• Exercise
Here are some records; copy every line that holds the word "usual".

#####

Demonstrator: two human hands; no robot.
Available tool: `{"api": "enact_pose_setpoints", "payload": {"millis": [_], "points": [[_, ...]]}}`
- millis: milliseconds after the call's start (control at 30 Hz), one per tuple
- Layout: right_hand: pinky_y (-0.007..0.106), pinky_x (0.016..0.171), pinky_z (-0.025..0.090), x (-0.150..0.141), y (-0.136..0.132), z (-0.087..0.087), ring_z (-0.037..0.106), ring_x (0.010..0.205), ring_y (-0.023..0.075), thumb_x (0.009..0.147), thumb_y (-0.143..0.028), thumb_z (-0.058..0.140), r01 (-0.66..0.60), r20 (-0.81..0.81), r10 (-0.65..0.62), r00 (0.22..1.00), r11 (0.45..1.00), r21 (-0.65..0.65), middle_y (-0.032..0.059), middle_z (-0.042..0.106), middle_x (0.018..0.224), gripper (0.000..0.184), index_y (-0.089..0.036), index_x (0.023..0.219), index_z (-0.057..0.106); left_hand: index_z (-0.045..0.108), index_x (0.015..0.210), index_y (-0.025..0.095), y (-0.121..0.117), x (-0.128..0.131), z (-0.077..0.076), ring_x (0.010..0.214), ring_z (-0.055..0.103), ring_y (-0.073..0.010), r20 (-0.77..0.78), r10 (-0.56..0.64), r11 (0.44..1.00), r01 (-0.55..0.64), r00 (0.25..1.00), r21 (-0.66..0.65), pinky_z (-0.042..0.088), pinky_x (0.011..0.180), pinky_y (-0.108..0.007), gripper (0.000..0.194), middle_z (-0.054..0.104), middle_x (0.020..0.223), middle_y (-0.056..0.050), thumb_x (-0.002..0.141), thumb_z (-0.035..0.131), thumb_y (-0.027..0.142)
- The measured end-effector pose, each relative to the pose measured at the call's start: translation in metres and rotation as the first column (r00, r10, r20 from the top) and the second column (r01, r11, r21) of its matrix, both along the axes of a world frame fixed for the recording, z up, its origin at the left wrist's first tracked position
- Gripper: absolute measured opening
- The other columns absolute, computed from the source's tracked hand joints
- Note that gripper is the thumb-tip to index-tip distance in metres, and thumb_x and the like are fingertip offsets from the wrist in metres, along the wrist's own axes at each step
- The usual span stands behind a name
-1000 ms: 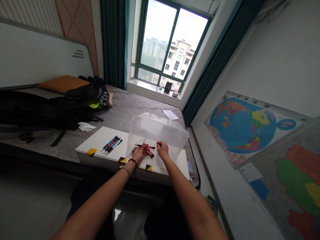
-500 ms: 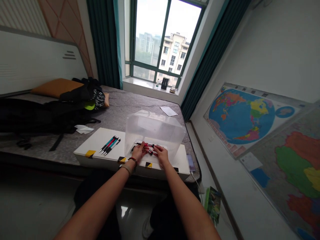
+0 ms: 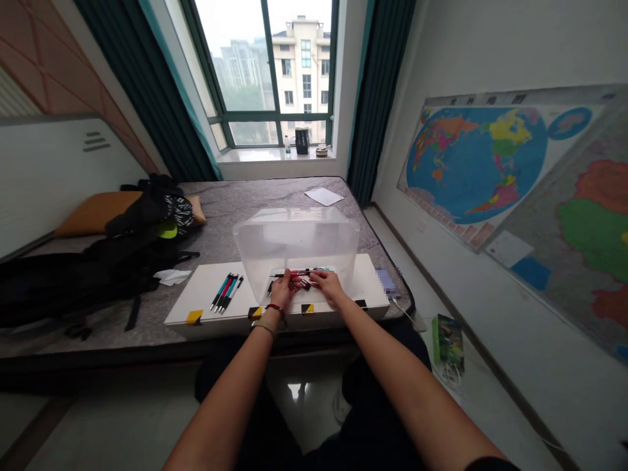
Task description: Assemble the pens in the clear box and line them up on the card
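Observation:
My left hand (image 3: 283,290) is closed around a red and black pen (image 3: 296,273), which lies roughly level. At the pen's right end, the thumb and fingers of my right hand (image 3: 328,288) are pinched together on it. Both hands are at the mouth of a clear plastic bin (image 3: 297,239) tipped on its side. Below the pen, small dark and red pen parts (image 3: 305,285) lie in the bin, partly hidden by my fingers. Left of the bin, several click pens (image 3: 226,292) lie side by side on a white box (image 3: 189,301).
The box rests on a grey mattress (image 3: 245,193). A crumpled tissue (image 3: 173,277), black bags (image 3: 73,275) and an orange cushion (image 3: 98,216) lie left. A paper sheet (image 3: 324,196) lies behind the bin. Right of the box is a blurred phone-like object (image 3: 387,282) with a cable.
My view has turned and levelled, shifting the box and bin in the picture. Both hands remain at the red pen in front of the bin, with only slight finger movement.

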State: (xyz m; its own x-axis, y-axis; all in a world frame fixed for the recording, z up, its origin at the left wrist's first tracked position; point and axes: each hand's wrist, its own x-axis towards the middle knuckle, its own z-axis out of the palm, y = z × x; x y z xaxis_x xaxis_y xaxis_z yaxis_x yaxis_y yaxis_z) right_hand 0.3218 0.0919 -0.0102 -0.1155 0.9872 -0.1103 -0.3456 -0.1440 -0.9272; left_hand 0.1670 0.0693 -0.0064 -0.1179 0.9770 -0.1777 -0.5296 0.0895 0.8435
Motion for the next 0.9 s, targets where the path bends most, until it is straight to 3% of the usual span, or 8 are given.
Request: {"api": "enact_pose_setpoints", "payload": {"millis": [167, 367, 533, 733, 900], "points": [[0.023, 0.056, 0.051, -0.002, -0.001, 0.002, 0.06, 0.065, 0.0135, 0.069, -0.051, 0.07, -0.038, 0.182, 0.023, 0.983, 0.996, 0.077, 0.0009, 0.064, 0.069, 0.036, -0.015, 0.074, 0.064, 0.064, 0.094, 0.01, 0.0, 0.001, 0.0, 0.057, 0.061, -0.0095, -0.011, 0.006, 1.0, -0.006, 1.0, 0.006, 0.052, 0.065, -0.025, 0.04, 0.069, 0.073, -0.007, 0.083, 0.061, 0.049], [0.019, 0.042, 0.036, -0.004, -0.001, 0.005, 0.045, 0.041, 0.0083, 0.087, -0.057, 0.043, -0.136, 0.474, 0.056, 0.879, 0.981, 0.136, -0.0024, 0.051, 0.049, 0.05, -0.017, 0.059, 0.053, 0.065, 0.091, 0.01, -0.003, 0.003, 0.005, 0.055, 0.059, -0.0092, -0.021, -0.005, 1.0, 0.005, 1.0, -0.006, 0.052, 0.062, -0.024, 0.041, 0.068, 0.069, -0.006, 0.083, 0.061, 0.049], [0.019, 0.041, 0.034, -0.004, -0.003, 0.01, 0.042, 0.039, 0.0083, 0.089, -0.061, 0.037, -0.15, 0.459, 0.083, 0.884, 0.983, 0.11, -0.002, 0.049, 0.045, 0.057, -0.018, 0.055, 0.05, 0.065, 0.093, 0.011, -0.002, 0.001, 0.003, 0.056, 0.06, -0.0097, -0.033, 0.001, 1.0, -0.002, 0.999, -0.009, 0.053, 0.065, -0.025, 0.041, 0.069, 0.072, -0.006, 0.084, 0.059, 0.051], [0.019, 0.043, 0.039, -0.006, -0.005, 0.016, 0.052, 0.045, 0.0103, 0.088, -0.054, 0.046, -0.191, 0.379, 0.151, 0.913, 0.979, 0.072, -0.0025, 0.06, 0.056, 0.038, -0.02, 0.072, 0.05, 0.065, 0.095, 0.011, -0.001, 0.001, -0.001, 0.058, 0.062, -0.0106, -0.092, 0.008, 1.0, -0.009, 0.996, -0.008, 0.052, 0.065, -0.025, 0.045, 0.07, 0.074, -0.007, 0.083, 0.057, 0.054], [0.02, 0.041, 0.036, -0.006, -0.005, 0.011, 0.046, 0.039, 0.0095, 0.088, -0.06, 0.039, -0.204, 0.428, 0.136, 0.894, 0.972, 0.117, -0.0018, 0.055, 0.048, 0.049, -0.02, 0.062, 0.048, 0.066, 0.094, 0.011, -0.001, 0.001, -0.001, 0.056, 0.061, -0.01, -0.061, -0.001, 1.0, 0.001, 0.998, -0.003, 0.052, 0.064, -0.025, 0.042, 0.069, 0.072, -0.006, 0.083, 0.059, 0.052]]}}
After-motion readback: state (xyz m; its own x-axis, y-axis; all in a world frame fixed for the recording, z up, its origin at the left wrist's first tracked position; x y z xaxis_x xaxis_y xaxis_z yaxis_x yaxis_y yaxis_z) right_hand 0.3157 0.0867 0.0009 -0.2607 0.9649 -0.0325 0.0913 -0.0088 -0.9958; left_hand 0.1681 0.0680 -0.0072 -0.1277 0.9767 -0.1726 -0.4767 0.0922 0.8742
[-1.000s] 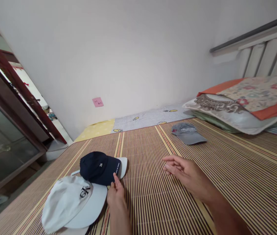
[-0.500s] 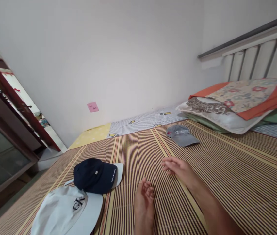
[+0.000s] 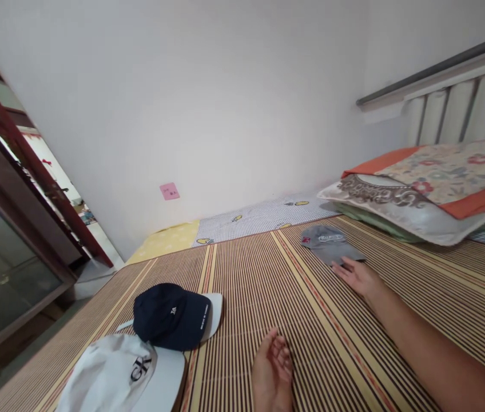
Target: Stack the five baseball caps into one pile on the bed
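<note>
My right hand reaches to the brim of a grey baseball cap, fingers apart and fingertips at the brim's near edge, not closed round it. That cap lies on the striped mat with its brim toward me. Lower down, my left hand rests just over the mat, palm turned inward, fingers loosely curled and holding nothing. To its left lies a navy cap on top of another white-brimmed cap, mostly hidden. Nearer me is a white cap with black "CK" letters.
A striped woven mat covers the bed. Pillows under a floral orange-edged cloth lie at the right, by a slatted headboard. A white wall with a pink note stands behind; a doorway opens at the left.
My right hand has moved forward and right, from over the mat to the grey cap's brim. The view has shifted slightly; my left hand stays loosely curled near the mat.
</note>
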`<control>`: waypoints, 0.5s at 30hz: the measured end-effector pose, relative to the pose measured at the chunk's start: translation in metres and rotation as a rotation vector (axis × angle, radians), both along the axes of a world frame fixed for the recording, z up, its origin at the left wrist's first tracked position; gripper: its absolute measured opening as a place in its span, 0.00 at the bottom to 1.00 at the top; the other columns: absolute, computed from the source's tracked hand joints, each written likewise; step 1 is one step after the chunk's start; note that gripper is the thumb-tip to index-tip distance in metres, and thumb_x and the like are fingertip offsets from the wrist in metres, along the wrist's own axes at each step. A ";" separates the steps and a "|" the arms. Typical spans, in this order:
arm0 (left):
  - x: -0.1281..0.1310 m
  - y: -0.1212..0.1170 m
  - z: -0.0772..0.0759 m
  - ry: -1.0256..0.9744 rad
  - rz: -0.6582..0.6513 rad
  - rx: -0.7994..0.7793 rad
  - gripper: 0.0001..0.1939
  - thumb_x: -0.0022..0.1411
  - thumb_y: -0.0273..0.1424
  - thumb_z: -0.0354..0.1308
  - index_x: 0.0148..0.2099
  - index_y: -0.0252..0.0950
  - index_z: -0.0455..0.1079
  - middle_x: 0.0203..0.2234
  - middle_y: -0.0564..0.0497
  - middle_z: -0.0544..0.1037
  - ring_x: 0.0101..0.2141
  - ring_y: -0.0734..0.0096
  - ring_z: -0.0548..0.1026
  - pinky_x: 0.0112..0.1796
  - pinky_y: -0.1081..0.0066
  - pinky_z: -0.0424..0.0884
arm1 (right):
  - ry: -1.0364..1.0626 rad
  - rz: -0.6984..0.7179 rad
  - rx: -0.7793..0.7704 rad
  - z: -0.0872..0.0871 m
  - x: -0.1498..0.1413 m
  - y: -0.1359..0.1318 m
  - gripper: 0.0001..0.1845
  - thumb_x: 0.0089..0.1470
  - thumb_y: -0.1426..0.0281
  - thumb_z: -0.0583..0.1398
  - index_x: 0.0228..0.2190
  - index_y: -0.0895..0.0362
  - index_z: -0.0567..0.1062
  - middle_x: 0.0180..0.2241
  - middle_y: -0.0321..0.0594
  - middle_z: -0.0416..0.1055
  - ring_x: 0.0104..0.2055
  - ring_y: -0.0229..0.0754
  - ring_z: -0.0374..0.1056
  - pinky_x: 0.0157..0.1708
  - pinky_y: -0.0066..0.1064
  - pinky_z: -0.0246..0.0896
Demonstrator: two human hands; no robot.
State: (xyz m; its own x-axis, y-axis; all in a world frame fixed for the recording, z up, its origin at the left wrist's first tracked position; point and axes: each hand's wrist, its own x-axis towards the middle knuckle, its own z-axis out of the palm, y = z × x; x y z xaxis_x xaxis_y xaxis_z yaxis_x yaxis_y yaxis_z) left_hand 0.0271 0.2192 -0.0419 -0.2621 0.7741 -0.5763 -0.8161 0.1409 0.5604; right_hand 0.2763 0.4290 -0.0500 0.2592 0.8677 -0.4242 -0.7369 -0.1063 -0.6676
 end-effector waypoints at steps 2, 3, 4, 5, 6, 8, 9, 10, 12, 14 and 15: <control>0.001 0.000 0.002 -0.006 -0.002 -0.004 0.08 0.71 0.24 0.57 0.50 0.25 0.72 0.24 0.48 0.79 0.21 0.75 0.77 0.22 0.78 0.73 | 0.028 0.031 0.044 0.003 -0.010 -0.001 0.11 0.61 0.82 0.57 0.31 0.56 0.73 0.42 0.41 0.74 0.39 0.37 0.77 0.38 0.23 0.78; 0.000 0.001 0.001 -0.012 -0.001 -0.003 0.08 0.71 0.24 0.57 0.49 0.25 0.71 0.24 0.48 0.79 0.21 0.75 0.77 0.22 0.79 0.72 | 0.041 0.046 0.063 0.005 -0.016 -0.006 0.11 0.61 0.81 0.56 0.32 0.56 0.74 0.45 0.42 0.74 0.43 0.37 0.78 0.41 0.23 0.77; -0.001 0.001 0.000 -0.016 -0.002 0.002 0.07 0.72 0.24 0.56 0.49 0.26 0.71 0.23 0.49 0.79 0.20 0.76 0.76 0.22 0.79 0.72 | 0.053 0.064 0.081 0.006 -0.024 -0.015 0.10 0.61 0.80 0.57 0.34 0.56 0.74 0.48 0.43 0.74 0.47 0.38 0.77 0.45 0.24 0.77; -0.003 0.002 -0.002 -0.018 -0.007 0.006 0.06 0.72 0.24 0.56 0.48 0.26 0.71 0.23 0.49 0.78 0.20 0.76 0.76 0.22 0.79 0.72 | 0.064 0.087 0.098 0.007 -0.032 -0.028 0.09 0.61 0.79 0.57 0.36 0.55 0.75 0.51 0.44 0.73 0.51 0.39 0.76 0.48 0.26 0.76; -0.005 0.003 -0.005 -0.018 -0.019 0.013 0.06 0.71 0.24 0.56 0.47 0.26 0.71 0.23 0.49 0.78 0.20 0.76 0.77 0.22 0.79 0.72 | 0.075 0.114 0.113 0.006 -0.040 -0.045 0.08 0.61 0.77 0.58 0.38 0.55 0.76 0.53 0.45 0.73 0.54 0.42 0.76 0.50 0.29 0.76; -0.009 0.004 -0.010 -0.016 -0.060 0.028 0.04 0.71 0.23 0.56 0.45 0.27 0.71 0.24 0.48 0.79 0.22 0.74 0.79 0.24 0.78 0.73 | 0.094 0.187 0.144 0.002 -0.056 -0.089 0.08 0.61 0.72 0.61 0.42 0.56 0.78 0.56 0.48 0.73 0.57 0.48 0.74 0.53 0.37 0.76; -0.010 0.004 -0.013 -0.019 -0.083 0.033 0.04 0.71 0.23 0.55 0.45 0.27 0.71 0.26 0.46 0.80 0.24 0.72 0.80 0.26 0.77 0.75 | 0.102 0.227 0.150 -0.003 -0.064 -0.115 0.10 0.60 0.69 0.62 0.44 0.56 0.78 0.57 0.50 0.72 0.58 0.51 0.73 0.53 0.39 0.76; -0.012 0.004 -0.014 -0.021 -0.102 0.037 0.05 0.71 0.24 0.55 0.44 0.26 0.71 0.29 0.42 0.82 0.27 0.69 0.82 0.29 0.75 0.77 | 0.122 0.290 0.163 -0.009 -0.070 -0.142 0.13 0.59 0.67 0.64 0.46 0.56 0.78 0.61 0.50 0.70 0.60 0.52 0.72 0.54 0.39 0.76; -0.012 0.002 -0.014 -0.021 -0.128 0.048 0.10 0.73 0.28 0.52 0.45 0.25 0.71 0.35 0.36 0.83 0.34 0.63 0.85 0.35 0.72 0.80 | 0.127 0.347 0.147 -0.023 -0.080 -0.195 0.21 0.54 0.60 0.69 0.46 0.57 0.80 0.64 0.51 0.67 0.60 0.55 0.72 0.51 0.40 0.77; -0.011 -0.002 -0.012 -0.003 -0.140 0.076 0.13 0.75 0.31 0.50 0.44 0.25 0.72 0.36 0.35 0.83 0.35 0.64 0.84 0.37 0.71 0.79 | 0.136 0.479 0.084 -0.039 -0.083 -0.242 0.28 0.45 0.55 0.73 0.45 0.59 0.82 0.66 0.55 0.65 0.59 0.60 0.73 0.50 0.42 0.76; -0.010 -0.005 -0.011 0.012 -0.145 0.093 0.14 0.75 0.31 0.50 0.44 0.25 0.72 0.35 0.36 0.83 0.33 0.65 0.84 0.36 0.71 0.79 | 0.115 0.515 0.044 -0.045 -0.084 -0.261 0.30 0.42 0.53 0.75 0.43 0.58 0.84 0.65 0.55 0.67 0.57 0.62 0.73 0.48 0.42 0.77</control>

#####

• Task output
- The usual span stands behind a name
Motion for the next 0.9 s, targets where the path bends most, until it is straight to 3% of the usual span, or 8 are given.

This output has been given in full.